Schnee auf dem Kilimandscharo

Storys
Cover: Schnee auf dem Kilimandscharo
Rowohlt Verlag, Reinbek bei Hamburg 2015
ISBN 9783498030186
Gebunden, 224 Seiten, 18,95 EUR

Klappentext

Aus dem Englischen von Werner Schmitz. Hemingways beste Kurzgeschichten in neuer Übersetzung. Ein alter Mann flüchtet vor der Nacht und der Einsamkeit in ein gut beleuchtetes, sauberes Café. In einem Kinderzimmer wartet ein kleiner Junge einen ganzen Tag lang auf den Tod. In einem Krankenhaus wird ein Radio zum Tor der Welt, und in der afrikanischen Steppe kämpft ein Mann gegen die Angst vor dem Löwen und um seine Ehre. Hemingways Protagonisten sind so verletzlich wie stark, scheren sich wenig um Konventionen, sind einsam, aber nie allein. Sie sind stolze Versehrte, die immer Haltung bewahren, auch im Angesicht des Todes.
Diese Edition mit Neuübersetzungen von Werner Schmitz folgt in ihrer Auswahl der amerikanischen Ausgabe von 1961. Jede der zehn Erzählungen ist eine präzise Miniaturaufnahme voller Gleichmut und stiller Komik. Große, existentielle Fragen liegen in der Luft, ohne dass sie direkt gestellt werden.

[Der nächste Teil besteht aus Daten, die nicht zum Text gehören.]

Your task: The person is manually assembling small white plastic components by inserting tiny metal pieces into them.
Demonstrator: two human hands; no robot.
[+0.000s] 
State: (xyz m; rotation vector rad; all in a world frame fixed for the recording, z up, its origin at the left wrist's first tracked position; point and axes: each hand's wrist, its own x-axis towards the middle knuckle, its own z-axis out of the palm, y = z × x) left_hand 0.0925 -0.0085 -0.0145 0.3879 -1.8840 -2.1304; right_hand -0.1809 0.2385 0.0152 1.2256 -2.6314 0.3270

Mit seiner klaren, verknappten Sprache und seinen lebensnahen Stoffen schuf Hemingway einen vollkommen neuen Ton des Erzählens. Die kurze Dialoge etwa lassen die Abgründe der Figuren erahnen, es gilt Hemingways Eisberg-Theorie: Nur zehn Prozent einer Geschichte sollten sichtbar sein.

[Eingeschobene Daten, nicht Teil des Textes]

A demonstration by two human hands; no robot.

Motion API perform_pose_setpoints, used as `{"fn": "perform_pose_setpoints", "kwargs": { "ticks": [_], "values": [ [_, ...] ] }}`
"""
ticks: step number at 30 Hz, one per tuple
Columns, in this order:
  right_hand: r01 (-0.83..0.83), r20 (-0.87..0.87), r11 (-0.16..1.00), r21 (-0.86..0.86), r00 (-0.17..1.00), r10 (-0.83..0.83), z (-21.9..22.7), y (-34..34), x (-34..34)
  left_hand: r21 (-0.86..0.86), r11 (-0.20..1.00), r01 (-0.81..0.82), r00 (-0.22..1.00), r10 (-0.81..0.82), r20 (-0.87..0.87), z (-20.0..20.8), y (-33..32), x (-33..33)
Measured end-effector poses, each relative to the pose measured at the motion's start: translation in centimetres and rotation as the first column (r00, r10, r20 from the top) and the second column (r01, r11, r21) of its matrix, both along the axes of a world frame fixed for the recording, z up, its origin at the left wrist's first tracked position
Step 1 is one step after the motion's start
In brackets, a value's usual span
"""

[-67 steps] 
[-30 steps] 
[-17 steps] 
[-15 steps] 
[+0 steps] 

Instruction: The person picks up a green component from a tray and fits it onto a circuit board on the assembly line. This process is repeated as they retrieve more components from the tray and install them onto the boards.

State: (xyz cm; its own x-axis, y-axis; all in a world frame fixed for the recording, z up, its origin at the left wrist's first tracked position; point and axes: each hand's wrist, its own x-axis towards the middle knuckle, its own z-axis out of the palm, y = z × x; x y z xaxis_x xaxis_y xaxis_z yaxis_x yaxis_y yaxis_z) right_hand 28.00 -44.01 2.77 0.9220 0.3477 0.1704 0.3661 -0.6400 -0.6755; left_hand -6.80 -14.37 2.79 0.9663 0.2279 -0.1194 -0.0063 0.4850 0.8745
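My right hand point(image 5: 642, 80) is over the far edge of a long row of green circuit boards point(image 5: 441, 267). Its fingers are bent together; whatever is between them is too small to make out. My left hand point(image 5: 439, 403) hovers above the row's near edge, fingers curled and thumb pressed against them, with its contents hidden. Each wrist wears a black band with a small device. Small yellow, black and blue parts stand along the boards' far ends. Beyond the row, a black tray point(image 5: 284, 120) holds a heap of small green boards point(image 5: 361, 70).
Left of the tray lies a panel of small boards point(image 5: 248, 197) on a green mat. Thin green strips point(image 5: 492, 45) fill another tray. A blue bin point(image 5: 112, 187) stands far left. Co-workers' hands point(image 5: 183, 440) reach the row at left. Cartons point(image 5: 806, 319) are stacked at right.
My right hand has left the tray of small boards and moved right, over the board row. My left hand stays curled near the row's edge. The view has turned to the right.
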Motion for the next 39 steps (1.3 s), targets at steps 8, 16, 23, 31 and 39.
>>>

Rezensionsnotiz zu Frankfurter Allgemeine Zeitung, 10.10.2015

Ernst Osterkamp hält sich nicht lang auf mit Kritik am Fehlen von Erscheinungsdaten und -orten in diesem Band mit den Erzählungen Ernest Hemingways. Die laut Osterkamp dankenswerterweise neu übersetzten Stories sind für den Rezensenten ein Fest. Das liegt zuallererst an Hemingways psychologischem Gespür, das Osterkamp allein in einer einzigen Erzählung mit allem Leid und allem Glück des Menschen konfrontiert: Adoleszenz, Ehe, Kampf mit der Kreatur, Alter, Tod. Dass Hemingway für den literarischen Ausdruck des menschlichen Wesens seinen Figuren nie viele Worte oder Gesten mitzugeben braucht, zeigt für Osterkamp die Größe dieses Autors. In Zeiten gesteigerten Geschwätzes, meint er, eine echte Wohltat.